◆ Exercise aim ◆
Once the images are removed, set down everything else in the listing below exactly.
:: Supplied material ::
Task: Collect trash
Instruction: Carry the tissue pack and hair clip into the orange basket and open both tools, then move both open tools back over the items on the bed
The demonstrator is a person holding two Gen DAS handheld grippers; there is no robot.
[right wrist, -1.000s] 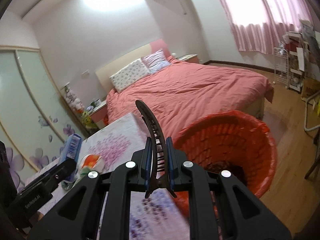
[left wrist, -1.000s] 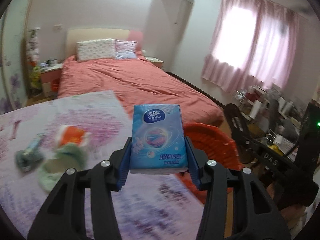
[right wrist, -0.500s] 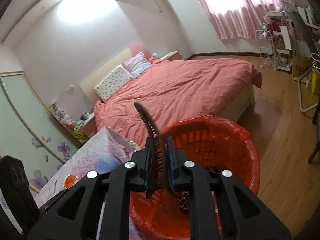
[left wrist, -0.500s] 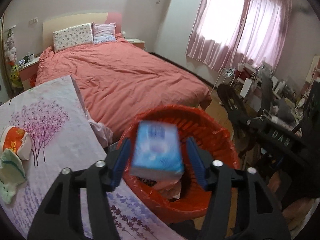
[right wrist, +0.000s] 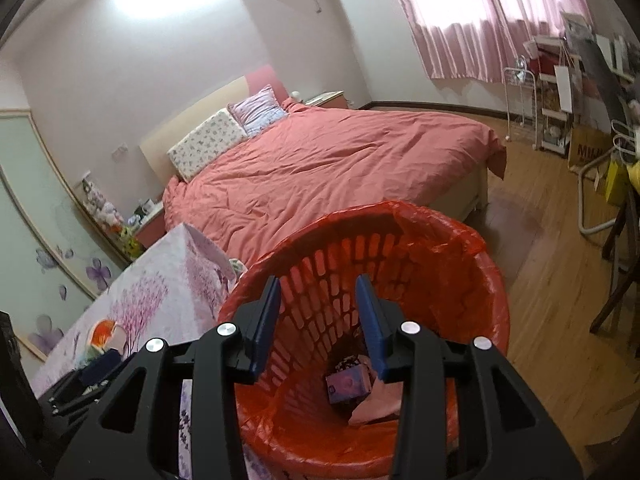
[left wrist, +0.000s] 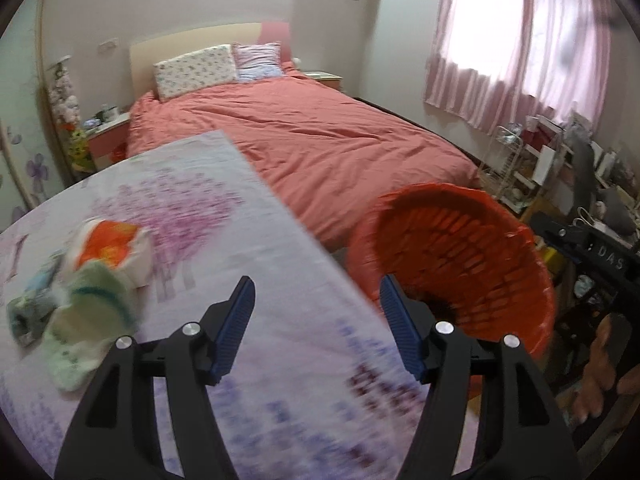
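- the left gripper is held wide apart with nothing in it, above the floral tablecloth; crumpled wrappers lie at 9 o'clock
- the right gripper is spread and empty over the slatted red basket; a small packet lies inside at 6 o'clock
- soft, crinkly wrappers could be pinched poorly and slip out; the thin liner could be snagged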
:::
◆ Answer section ◆
Task: Collect trash
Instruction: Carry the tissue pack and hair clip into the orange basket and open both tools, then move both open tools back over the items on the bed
The demonstrator is a person holding two Gen DAS handheld grippers; there is no robot.
[right wrist, -1.000s] 
[left wrist, -1.000s] 
[right wrist, -0.500s] 
[left wrist, -0.500s] 
[right wrist, +0.000s] 
[left wrist, +0.000s] 
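- the left gripper is held wide apart with nothing in it, above the floral tablecloth; crumpled wrappers lie at 9 o'clock
- the right gripper is spread and empty over the slatted red basket; a small packet lies inside at 6 o'clock
- soft, crinkly wrappers could be pinched poorly and slip out; the thin liner could be snagged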

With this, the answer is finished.